GOAL OF THE EXERCISE:
Start at the line below containing "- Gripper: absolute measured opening" and stop at the line containing "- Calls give". Repeat every line of that stretch exactly, and nothing outside it.

MATERIAL SUPPLIED:
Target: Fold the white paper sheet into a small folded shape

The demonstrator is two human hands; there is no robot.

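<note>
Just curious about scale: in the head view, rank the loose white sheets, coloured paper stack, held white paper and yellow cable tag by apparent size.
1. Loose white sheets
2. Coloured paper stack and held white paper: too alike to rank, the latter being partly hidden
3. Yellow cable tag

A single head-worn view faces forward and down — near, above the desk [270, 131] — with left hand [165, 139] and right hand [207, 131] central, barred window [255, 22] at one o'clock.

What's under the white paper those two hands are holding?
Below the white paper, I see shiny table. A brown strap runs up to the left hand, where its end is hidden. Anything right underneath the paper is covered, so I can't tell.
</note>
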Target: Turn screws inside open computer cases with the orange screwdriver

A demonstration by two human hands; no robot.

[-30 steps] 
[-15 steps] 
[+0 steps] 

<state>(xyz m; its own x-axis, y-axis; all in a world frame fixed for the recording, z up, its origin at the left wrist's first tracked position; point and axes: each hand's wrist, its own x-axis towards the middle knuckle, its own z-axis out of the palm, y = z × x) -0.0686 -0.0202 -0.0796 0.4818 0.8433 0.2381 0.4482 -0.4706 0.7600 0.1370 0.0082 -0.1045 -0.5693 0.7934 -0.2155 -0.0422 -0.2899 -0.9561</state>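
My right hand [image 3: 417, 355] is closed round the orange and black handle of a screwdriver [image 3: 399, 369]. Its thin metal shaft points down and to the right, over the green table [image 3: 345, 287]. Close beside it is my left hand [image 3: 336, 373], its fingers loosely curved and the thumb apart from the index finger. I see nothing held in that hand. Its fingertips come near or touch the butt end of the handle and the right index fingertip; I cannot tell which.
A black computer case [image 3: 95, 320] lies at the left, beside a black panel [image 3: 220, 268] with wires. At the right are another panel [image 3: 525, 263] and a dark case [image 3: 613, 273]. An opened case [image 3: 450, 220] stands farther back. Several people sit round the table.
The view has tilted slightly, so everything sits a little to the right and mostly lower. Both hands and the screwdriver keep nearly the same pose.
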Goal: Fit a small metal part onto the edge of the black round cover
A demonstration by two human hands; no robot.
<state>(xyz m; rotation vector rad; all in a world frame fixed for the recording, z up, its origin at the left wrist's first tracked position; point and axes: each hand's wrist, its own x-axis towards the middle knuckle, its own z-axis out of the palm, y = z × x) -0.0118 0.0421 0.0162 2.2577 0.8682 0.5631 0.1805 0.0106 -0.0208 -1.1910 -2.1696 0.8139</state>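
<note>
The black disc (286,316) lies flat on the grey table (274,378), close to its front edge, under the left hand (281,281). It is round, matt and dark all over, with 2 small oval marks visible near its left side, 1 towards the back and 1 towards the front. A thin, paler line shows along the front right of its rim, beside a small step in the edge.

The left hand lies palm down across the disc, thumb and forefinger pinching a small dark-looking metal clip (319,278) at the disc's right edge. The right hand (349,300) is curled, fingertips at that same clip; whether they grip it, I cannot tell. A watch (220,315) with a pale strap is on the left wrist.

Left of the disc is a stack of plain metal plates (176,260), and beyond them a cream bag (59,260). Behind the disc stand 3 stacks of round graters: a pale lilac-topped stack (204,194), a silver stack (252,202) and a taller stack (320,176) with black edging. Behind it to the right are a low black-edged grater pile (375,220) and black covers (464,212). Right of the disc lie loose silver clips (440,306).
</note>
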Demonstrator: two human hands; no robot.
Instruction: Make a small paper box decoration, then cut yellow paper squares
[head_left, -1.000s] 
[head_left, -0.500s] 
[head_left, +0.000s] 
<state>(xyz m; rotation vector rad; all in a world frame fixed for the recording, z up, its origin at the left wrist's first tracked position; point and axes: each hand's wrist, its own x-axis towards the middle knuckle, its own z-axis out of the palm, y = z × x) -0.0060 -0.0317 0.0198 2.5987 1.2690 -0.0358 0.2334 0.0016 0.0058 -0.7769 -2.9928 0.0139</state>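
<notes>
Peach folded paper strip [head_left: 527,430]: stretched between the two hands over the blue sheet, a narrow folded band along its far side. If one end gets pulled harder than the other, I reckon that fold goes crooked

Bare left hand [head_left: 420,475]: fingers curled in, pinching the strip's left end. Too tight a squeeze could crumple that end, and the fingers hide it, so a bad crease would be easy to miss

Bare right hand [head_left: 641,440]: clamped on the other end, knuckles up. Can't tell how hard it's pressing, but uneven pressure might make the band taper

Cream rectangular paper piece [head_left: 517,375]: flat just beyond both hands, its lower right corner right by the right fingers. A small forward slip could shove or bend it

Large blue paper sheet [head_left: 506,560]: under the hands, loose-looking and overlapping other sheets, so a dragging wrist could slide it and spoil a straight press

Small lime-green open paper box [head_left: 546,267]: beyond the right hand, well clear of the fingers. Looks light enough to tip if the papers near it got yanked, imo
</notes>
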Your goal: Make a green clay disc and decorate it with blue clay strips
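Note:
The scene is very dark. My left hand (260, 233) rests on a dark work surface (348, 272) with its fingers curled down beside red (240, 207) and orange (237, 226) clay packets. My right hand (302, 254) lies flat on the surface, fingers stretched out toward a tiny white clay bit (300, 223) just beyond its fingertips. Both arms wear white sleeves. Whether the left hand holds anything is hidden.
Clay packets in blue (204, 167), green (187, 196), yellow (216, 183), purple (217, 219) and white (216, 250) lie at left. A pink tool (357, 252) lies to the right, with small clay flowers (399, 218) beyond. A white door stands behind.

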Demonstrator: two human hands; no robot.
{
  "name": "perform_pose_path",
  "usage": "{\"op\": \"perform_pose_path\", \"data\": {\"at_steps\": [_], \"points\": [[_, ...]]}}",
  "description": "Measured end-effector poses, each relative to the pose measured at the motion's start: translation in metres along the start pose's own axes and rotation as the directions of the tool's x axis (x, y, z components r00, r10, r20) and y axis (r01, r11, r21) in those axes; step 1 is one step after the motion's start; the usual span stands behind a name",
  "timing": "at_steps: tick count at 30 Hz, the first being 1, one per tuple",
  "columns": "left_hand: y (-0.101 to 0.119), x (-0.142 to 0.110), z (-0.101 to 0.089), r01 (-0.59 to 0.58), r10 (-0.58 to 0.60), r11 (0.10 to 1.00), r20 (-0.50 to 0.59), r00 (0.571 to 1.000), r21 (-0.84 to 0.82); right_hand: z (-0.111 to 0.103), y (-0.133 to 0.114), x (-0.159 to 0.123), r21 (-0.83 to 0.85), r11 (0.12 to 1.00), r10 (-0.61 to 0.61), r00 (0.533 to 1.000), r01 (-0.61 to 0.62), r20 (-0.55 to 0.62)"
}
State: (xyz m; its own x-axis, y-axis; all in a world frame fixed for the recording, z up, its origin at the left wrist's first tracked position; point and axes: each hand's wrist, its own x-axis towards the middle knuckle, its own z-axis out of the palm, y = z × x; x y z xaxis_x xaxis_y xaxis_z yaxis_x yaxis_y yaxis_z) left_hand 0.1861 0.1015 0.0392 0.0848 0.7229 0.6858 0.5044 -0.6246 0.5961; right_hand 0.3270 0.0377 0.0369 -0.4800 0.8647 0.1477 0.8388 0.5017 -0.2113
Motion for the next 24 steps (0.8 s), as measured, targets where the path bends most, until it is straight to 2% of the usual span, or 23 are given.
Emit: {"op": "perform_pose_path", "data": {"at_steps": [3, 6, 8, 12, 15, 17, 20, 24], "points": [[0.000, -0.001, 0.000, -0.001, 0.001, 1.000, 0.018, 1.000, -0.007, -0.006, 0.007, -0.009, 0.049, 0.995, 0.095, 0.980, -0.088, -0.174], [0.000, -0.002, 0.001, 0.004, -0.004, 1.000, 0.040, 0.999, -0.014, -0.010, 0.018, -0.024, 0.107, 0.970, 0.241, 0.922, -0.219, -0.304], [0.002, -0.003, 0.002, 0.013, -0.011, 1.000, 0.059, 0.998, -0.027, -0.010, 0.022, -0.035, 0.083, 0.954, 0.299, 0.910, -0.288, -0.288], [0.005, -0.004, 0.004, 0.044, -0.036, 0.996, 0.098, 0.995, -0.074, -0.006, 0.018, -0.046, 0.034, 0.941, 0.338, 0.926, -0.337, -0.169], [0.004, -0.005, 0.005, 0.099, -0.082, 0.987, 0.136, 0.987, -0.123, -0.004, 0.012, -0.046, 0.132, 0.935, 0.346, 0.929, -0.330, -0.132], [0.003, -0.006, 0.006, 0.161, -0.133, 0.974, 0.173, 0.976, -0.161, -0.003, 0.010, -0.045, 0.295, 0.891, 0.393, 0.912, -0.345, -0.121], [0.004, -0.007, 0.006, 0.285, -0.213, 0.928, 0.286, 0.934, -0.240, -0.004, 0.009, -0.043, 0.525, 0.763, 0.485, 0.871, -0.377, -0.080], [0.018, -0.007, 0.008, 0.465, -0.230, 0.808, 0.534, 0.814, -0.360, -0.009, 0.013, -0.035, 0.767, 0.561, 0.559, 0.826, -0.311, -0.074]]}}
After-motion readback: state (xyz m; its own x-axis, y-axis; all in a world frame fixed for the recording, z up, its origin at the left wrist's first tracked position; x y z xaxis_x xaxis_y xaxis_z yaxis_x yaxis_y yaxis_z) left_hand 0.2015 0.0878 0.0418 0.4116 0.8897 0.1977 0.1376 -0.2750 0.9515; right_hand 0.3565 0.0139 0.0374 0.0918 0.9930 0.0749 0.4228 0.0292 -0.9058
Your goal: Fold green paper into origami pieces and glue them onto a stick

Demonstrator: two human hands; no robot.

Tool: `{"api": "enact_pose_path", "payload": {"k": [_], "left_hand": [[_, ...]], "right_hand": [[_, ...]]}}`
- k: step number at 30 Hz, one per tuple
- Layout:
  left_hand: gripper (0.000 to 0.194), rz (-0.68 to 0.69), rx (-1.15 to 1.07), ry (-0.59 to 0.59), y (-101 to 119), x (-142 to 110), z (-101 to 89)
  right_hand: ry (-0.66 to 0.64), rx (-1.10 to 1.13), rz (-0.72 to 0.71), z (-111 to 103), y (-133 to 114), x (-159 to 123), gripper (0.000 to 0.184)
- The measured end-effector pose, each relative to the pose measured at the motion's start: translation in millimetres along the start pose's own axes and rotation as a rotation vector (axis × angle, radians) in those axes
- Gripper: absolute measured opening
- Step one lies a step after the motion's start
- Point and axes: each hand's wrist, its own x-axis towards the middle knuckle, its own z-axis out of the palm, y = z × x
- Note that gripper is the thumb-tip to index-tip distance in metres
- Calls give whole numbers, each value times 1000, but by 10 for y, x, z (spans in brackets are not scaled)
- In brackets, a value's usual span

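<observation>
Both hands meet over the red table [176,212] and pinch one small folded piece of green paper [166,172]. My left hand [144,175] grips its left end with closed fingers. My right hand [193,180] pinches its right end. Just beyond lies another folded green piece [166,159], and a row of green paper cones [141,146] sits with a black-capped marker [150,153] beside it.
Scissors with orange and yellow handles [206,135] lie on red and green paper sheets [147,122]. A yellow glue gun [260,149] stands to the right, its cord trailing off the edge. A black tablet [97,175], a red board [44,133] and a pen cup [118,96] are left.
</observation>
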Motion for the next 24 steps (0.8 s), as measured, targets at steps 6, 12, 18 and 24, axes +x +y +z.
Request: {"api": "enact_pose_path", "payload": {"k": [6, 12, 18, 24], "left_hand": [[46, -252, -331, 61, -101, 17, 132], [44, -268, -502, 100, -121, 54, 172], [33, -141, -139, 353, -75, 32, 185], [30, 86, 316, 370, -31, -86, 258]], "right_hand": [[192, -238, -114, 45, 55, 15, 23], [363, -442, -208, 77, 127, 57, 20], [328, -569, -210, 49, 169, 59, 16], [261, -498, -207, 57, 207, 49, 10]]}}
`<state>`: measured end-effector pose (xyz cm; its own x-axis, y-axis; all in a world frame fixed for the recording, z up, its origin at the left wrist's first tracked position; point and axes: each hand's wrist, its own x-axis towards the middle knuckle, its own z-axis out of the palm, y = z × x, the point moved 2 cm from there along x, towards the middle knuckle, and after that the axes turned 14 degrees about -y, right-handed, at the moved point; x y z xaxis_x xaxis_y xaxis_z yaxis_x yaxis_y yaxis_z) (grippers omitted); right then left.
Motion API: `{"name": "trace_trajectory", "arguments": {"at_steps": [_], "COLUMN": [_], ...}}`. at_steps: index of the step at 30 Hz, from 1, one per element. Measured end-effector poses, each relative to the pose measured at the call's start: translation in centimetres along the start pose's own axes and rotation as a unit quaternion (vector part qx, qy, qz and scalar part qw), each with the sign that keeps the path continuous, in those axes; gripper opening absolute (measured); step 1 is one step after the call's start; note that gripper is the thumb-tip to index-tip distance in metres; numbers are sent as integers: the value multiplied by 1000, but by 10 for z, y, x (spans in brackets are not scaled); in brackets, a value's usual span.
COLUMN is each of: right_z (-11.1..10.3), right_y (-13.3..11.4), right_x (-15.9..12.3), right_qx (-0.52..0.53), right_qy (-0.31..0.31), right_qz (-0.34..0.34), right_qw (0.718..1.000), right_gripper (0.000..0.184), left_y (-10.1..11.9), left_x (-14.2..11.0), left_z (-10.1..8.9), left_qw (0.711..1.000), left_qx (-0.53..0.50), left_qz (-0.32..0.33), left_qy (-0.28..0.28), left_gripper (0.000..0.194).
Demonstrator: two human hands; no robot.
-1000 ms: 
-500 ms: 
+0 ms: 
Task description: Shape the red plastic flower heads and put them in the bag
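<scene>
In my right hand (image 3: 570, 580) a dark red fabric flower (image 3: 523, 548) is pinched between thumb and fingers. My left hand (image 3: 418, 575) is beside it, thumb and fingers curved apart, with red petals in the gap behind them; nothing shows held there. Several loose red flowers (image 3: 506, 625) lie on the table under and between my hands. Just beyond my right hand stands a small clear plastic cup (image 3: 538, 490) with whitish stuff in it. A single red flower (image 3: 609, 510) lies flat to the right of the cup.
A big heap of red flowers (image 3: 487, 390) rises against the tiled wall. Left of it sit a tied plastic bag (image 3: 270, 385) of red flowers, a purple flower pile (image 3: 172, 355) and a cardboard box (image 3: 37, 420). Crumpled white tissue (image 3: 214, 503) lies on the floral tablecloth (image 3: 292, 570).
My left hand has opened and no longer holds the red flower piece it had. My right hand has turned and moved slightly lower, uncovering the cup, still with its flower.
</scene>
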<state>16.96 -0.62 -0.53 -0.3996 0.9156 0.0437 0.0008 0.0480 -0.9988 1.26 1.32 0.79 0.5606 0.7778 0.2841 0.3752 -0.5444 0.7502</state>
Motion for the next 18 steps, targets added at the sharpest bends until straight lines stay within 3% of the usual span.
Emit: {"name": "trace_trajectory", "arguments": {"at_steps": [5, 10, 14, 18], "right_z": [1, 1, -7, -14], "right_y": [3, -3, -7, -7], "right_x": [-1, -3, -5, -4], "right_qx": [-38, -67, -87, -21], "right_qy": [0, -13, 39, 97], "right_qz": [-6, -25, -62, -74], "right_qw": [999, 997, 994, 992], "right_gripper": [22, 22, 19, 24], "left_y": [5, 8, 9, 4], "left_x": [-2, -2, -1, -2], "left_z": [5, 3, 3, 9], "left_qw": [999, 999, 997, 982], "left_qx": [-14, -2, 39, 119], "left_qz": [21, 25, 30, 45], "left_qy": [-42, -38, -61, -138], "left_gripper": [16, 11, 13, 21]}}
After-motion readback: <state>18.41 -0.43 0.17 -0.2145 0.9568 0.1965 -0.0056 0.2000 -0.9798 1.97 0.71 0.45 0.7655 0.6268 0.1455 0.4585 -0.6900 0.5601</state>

COMPLETED EXERCISE:
- Gripper: absolute measured opening
- Step one lies a step after the motion's start
- Point and axes: each hand's wrist, its own x-axis towards the middle knuckle, its own z-axis out of the palm, y = z × x
- Note that gripper is the thumb-tip to index-tip distance in metres
- Calls give whole numbers, each value times 1000, but by 10 for y, x, z (spans in brackets are not scaled)

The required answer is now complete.